Contrairement aux dires du ministre de la castagne, les manifestations drainent bien plus que les 59 600 annoncés. Vous calculez 2 manifestants par commune ( il en existe 36 000 ) et vous obtenez déjà plus que le chiffre "Castaner". Sérieusement, les manifs de samedi ont été massives et marquent l'ancrage du mouvement. Celui-ci va durer n'en déplaise aux macronistes qui s'évertuent à en diminuer la portée. Pour une raison simple: la politique de Macron est majoritairement rejetée par la population. Le pouvoir a beau jeu d'utiliser la violence, la répression, les mutilations, les arrestations mais point n'y fait. Ce n'est pas ainsi que l'on solutionne les problèmes de pouvoir d'achat, de fiscalité, d'écologie et de démocratie. Au contraire, les gens s'aperçoivent de la duplicité gouvernementale, de la rouerie des dirigeants du pays. Macron démission entend-on dans les manifs. Beaucoup de français commencent à le penser. L'idée de la dissolution de l'assemblée nationale trotte dans quelques têtes. Ceci ouvrirait un vrai débat national qui trouverait sa conclusion par l'élection d'une nouvelle assemblée débarrassée de la majorité absolue des "marcheurs" qui obéissent au doigt et à  l'oeil du président des riches sans sourciller.

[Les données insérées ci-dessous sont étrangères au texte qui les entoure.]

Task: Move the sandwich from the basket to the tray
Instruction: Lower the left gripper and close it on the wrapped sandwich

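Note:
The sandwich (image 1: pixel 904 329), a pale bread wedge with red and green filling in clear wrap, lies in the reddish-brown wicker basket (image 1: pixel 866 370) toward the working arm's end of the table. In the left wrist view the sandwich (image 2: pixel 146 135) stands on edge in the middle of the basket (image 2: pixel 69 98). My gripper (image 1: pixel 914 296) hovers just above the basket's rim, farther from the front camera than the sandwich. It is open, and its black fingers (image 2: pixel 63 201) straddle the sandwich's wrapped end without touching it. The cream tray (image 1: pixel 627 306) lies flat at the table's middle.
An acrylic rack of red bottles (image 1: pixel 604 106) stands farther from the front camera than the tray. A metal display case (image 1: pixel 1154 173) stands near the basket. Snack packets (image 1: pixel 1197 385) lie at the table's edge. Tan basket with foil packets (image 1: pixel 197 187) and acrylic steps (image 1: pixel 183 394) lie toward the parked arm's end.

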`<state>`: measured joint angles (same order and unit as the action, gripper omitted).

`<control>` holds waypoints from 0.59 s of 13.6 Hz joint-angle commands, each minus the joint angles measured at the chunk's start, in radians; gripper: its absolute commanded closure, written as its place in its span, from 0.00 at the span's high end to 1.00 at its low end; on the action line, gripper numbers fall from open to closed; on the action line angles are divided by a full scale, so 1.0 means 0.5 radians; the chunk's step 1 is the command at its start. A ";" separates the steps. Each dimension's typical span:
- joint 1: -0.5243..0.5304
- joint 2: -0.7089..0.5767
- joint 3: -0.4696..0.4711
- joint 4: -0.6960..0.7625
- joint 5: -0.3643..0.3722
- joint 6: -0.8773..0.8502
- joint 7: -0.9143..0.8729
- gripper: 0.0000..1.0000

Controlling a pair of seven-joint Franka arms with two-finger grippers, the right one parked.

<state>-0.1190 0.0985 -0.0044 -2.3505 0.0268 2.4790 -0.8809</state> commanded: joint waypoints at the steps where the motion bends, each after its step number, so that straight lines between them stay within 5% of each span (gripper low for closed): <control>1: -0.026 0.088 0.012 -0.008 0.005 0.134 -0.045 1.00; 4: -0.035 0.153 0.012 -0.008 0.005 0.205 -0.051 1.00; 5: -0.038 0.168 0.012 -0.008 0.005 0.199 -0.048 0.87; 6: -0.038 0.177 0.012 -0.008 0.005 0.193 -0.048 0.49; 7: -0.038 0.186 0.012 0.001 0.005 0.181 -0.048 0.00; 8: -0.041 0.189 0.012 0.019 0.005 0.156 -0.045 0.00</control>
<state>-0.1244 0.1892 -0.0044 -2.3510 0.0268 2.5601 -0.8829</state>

Nous apprenons que le président envisage un référendum couplé à l'élection européenne. Voyons que les dissensions apparaissent au sein de "la république en marche". Même les ministres ne sont pas sur la même longueur d'ondes. Plus grave, ce référendum n'est pas une pâle copie du RIC. C'en est l'exact contre pied. Seul le Président déciderait de la question posée. A croire le journal du dimanche, ce serait une question comprenant plusieurs questions qui serait envisagée. Autrement dit, une espèce de bouillabaisse qui noierait les problèmes et personne ne serait en capacité de voir ce dont il s'agit. Ce vote se faisant le même jour que l'élection européenne, tout est fait pour empêcher un choix clair, réfléchi qui fait table rase du système actuel. Macron, bousculé dans son quinquennat, cherche le moyen d'éviter de retourner devant les électeurs. Son esprit retors va nous surprendre encore. Quand la bête est blessée, elle retrouve encore de l'énergie pour se cramponner au pouvoir.

Dans la préparation de l'acte 13, le mouvement doit se positionner sur ses fondamentaux et ne pas se dévoyer. En accentuant la répression, le pouvoir cherche à détourner les gilets jaunes de ce qui fait leur force et les unit: les 4 revendications sociales, fiscales, environnementales et démocratiques. Seule base de rassemblement qui peut convaincre celles et ceux qui nous regardent défiler sans toutefois nous rejoindre dans l'action. Pourtant, nous sommes à la croisée des chemins: soit nous stagnons soit nous faisons un bond en avant dans la participation concrète des citoyens. L'enjeu est de taille car Macron le sait pertinemment, c'est du nombre que dépend sa survie ou sa défaite politique. Avec le "grand débat", il s'efforce d'élargir sa base de confiance. Pour l'instant, il échoue mais en jouant le pourrissement,  il espère retourner la situation à son avantage. Combat politique et idéologique de grande ampleur quelquefois sous-estimé.

L'acte 13 doit nous insuffler plus de forces. Avec la journée d'action de mardi, les rapprochements entre gilets jaunes et syndicalistes peuvent se réaliser. Y contribuer, ce n'est pas affaiblir le mouvement,  c'est lui donner plus de vigueur. Faut se faire une raison, les syndicalistes ne rejoindront pas les  gilets jaunes et inversement. Par contre, l'action convergente est possible, souhaitable et indispensable pour battre Macron et sa politique anti sociale. Gilets jaunes mélangés à d'autres gilets colorés, c'est un espoir qu'il me semble nécessaire de créer et de réaliser.

Les assemblées citoyennes vont se tenir. Que ce débat s'engage et que des décisions soient prises pour y parvenir, c'est un souhait que je partage avec d'autres amis.